PROBLEM » Set down every entry again word for word, please, but skip the pictures.

[Data extracted from a collection]
>>>>>

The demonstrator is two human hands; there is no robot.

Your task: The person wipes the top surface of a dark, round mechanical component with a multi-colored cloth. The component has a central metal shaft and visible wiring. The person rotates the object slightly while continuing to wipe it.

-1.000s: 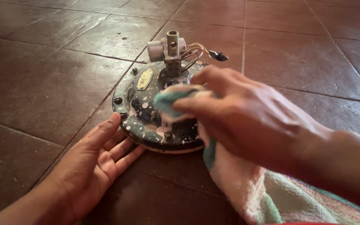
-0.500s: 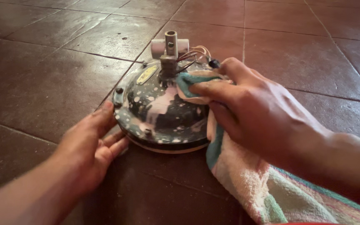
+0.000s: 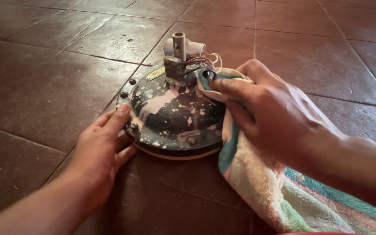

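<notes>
A round, dark metal fan motor housing (image 3: 172,119), speckled with pale paint, lies on the tiled floor. A short shaft (image 3: 179,45), a white cylinder (image 3: 193,47) and thin wires (image 3: 205,58) rise from its top. My left hand (image 3: 103,150) rests against the housing's left rim, fingers spread along it. My right hand (image 3: 266,115) presses a striped towel (image 3: 279,191) onto the housing's upper right, close to the shaft. The towel trails off to the lower right across the floor.
Dark reddish-brown floor tiles (image 3: 48,82) with grout lines surround the housing on all sides. Small screws (image 3: 124,94) stud the housing's left rim.
The housing has turned, its brass label swinging toward the back. My right hand with the towel has shifted from the housing's middle up to near the shaft. My left hand re-gripped the rim.
</notes>
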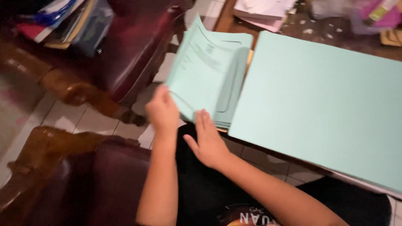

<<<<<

WRITTEN SOLUTION »
The demonstrator is two human hands; there is no robot.

Your task: The person wipes the top surface of a dark, round mechanical component with a multi-colored cloth. The component has a central metal shaft and visible wiring. The person rotates the object slightly while continuing to wipe it.

-1.000s: 
-0.500s: 
+0.000s: 

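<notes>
A round, dark metal fan motor housing (image 3: 172,119), speckled with pale paint, lies on the tiled floor. A short shaft (image 3: 179,45), a white cylinder (image 3: 193,47) and thin wires (image 3: 205,58) rise from its top. My left hand (image 3: 103,150) rests against the housing's left rim, fingers spread along it. My right hand (image 3: 266,115) presses a striped towel (image 3: 279,191) onto the housing's upper right, close to the shaft. The towel trails off to the lower right across the floor.
Dark reddish-brown floor tiles (image 3: 48,82) with grout lines surround the housing on all sides. Small screws (image 3: 124,94) stud the housing's left rim.
The housing has turned, its brass label swinging toward the back. My right hand with the towel has shifted from the housing's middle up to near the shaft. My left hand re-gripped the rim.
</notes>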

Here is where the answer stops.